Digital Health Expert

John is the #1 global influencer in digital health and generally regarded as one of the top global strategic and creative thinkers in this important and expanding area. He is also one the most popular speakers around the globe presenting his vibrant and insightful perspective on the future of health innovation. His focus is on guiding companies, NGOs, and governments through the dynamics of exponential change in the health / tech marketplaces. He is also a member of the Google Health Advisory Board, pens HEALTH CRITICAL for Forbes--a top global blog on health & technology and THE DIGITAL SELF for Psychology Today—a leading blog focused on the digital transformation of humanity.

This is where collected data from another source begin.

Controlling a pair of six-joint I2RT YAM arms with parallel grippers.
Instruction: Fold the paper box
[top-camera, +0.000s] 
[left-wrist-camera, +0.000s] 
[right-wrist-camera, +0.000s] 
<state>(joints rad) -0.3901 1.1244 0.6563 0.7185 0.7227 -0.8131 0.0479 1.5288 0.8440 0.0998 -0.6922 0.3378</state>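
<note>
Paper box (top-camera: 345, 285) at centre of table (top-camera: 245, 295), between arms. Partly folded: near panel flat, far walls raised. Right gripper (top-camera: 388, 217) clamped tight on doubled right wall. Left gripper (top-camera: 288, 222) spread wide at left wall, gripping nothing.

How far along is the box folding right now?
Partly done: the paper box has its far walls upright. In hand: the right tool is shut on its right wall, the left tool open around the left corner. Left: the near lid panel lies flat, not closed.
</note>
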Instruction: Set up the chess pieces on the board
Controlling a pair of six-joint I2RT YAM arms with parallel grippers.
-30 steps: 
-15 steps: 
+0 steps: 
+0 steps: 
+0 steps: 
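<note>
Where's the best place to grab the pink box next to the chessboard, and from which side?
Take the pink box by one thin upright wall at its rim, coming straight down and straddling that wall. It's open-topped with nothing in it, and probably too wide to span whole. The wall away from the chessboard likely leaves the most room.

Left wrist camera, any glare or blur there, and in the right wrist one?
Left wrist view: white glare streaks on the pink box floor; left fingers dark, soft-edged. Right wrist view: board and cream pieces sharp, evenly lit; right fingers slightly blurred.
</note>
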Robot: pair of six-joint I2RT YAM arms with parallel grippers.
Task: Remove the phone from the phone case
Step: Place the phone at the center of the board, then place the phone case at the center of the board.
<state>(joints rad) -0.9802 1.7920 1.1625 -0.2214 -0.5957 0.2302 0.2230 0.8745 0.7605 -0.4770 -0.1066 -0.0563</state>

He is also on the faculty of Exponential Medicine. John has an established reputation as a vocal advocate for strategic thinking and creativity. He has built his career on the “science of advertising,” a process where strategy and creativity work together for superior marketing. He has also been recognized for his ability to translate difficult medical and scientific concepts into material that can be more easily communicated to consumers, clinicians and scientists. Additionally, John has distinguished himself as a scientific thinker. Earlier in his career, John was a research associate at Harvard Medical School and has co-authored several papers with global thought-leaders in the field of cardiovascular physiology with a focus on acute myocardial infarction, ventricular arrhythmias and sudden cardiac death.